1 Rick Hansen Institute , Vancouver, British Columbia, Canada .
2 Service de Neurochirurgie, Université de Sherbrooke , Sherbrooke, Québec, Canada .
J Neurotrauma. 2017 Oct 15;34(20):2892-2900. doi: 10.1089/neu.2016.4934. Epub 2017 Sep 18.

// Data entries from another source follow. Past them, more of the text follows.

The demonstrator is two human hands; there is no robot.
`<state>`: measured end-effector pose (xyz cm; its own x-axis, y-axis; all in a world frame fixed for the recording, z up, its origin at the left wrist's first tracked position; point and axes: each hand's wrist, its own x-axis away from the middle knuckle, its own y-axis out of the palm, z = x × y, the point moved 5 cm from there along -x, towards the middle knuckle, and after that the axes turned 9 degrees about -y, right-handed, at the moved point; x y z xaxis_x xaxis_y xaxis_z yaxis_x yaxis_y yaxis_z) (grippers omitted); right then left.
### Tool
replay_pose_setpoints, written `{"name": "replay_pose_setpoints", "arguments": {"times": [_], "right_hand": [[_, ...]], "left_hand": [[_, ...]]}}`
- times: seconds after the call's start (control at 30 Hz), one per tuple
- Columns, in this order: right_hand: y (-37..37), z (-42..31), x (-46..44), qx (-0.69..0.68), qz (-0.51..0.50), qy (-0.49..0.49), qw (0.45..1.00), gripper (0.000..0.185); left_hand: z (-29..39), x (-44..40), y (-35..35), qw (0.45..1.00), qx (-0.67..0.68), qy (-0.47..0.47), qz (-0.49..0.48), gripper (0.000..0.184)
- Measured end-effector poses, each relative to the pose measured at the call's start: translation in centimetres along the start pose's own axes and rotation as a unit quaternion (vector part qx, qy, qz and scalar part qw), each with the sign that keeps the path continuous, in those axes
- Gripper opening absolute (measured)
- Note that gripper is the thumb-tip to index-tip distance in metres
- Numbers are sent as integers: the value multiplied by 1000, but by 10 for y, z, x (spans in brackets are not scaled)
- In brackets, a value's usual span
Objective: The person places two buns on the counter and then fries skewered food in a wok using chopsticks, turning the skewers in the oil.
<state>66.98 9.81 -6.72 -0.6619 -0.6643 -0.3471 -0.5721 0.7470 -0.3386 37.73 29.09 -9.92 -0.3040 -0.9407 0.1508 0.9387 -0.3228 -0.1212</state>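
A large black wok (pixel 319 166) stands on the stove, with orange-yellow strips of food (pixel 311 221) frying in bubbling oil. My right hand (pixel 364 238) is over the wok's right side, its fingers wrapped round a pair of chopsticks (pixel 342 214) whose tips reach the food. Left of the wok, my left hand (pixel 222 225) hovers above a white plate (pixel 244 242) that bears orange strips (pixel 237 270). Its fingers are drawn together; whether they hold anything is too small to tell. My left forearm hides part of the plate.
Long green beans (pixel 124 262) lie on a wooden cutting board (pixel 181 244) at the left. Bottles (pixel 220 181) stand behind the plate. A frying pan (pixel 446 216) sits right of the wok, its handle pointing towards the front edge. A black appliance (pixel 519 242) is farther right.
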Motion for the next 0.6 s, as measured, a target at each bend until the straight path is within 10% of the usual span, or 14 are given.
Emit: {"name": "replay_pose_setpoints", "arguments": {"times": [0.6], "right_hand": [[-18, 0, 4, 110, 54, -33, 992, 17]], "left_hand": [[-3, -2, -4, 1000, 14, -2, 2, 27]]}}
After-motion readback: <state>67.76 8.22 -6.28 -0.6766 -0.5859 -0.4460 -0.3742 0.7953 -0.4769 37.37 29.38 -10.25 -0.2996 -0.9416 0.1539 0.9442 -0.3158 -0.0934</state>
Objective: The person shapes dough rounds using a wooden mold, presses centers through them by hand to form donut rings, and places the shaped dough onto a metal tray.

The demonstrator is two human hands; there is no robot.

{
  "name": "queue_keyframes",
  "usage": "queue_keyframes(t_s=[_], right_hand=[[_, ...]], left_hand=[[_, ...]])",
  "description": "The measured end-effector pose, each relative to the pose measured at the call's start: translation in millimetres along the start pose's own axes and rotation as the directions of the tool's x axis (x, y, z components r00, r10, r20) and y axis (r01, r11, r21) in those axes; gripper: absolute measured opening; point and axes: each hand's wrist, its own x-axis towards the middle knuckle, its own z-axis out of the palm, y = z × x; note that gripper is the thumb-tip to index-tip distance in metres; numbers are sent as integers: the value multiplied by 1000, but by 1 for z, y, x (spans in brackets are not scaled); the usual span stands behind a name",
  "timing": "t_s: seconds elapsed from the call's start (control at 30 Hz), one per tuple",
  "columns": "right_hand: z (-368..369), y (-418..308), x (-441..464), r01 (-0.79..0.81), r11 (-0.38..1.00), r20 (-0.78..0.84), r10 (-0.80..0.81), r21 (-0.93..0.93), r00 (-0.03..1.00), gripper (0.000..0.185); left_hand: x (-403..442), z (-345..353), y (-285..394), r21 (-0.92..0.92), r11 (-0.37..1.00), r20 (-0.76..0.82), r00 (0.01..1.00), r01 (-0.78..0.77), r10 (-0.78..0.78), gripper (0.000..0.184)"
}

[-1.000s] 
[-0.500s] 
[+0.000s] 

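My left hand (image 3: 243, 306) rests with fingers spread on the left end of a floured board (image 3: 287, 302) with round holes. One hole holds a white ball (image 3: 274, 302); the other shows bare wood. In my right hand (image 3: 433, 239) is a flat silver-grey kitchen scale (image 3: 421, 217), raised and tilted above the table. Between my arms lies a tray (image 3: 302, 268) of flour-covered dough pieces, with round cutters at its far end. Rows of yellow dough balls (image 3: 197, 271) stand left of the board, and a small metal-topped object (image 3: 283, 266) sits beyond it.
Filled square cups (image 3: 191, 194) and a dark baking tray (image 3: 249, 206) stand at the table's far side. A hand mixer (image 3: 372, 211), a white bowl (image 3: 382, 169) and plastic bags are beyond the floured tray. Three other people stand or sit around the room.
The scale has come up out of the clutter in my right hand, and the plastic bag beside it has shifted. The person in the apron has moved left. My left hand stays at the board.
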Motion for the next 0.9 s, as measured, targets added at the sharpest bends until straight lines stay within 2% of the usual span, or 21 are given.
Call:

Secondary complications of spinal cord injury (SCI) are a burden to affected individuals and the rest of society. There is limited evidence of the economic burden or cost of complications in SCI populations in Canada, however, which is necessary for comparative economic analyses and decision analytic modeling of possible solutions to these common health problems. Comparative economic analyses can inform resource allocation decisions, but the outputs are only as good as the inputs. In this article, new evidence of the excess or incremental costs of urinary tract infection (UTI) and pressure ulceration (PU) in acute traumatic SCI from an exploratory case series analysis of admissions to a Level I specialized Canadian spine facility (2008-2013) is presented. Participants in a national SCI registry were case-control matched (1:1) on the predicted probability of experiencing UTI or PU during initial acute SCI admission. The excess costs of UTI and PU are estimated as the mean of the differences in total direct acute SCI admission costs (length of stay, accommodation, nursing, pharmacy) from the perspective of the admitting facility between participants matched or paired on demographic and SCI characteristics. Even relatively minor UTI and PU, respectively, added an average of $7,790 (standard deviation [SD] $6,267) and $18,758 (SD $27,574) to the direct cost of acute SCI admission in 2013 Canadian dollars (CAD). This case series analysis established evidence of the excess costs of UTI and PU in acute SCI admissions, which will support decision-informing analyses in SCI.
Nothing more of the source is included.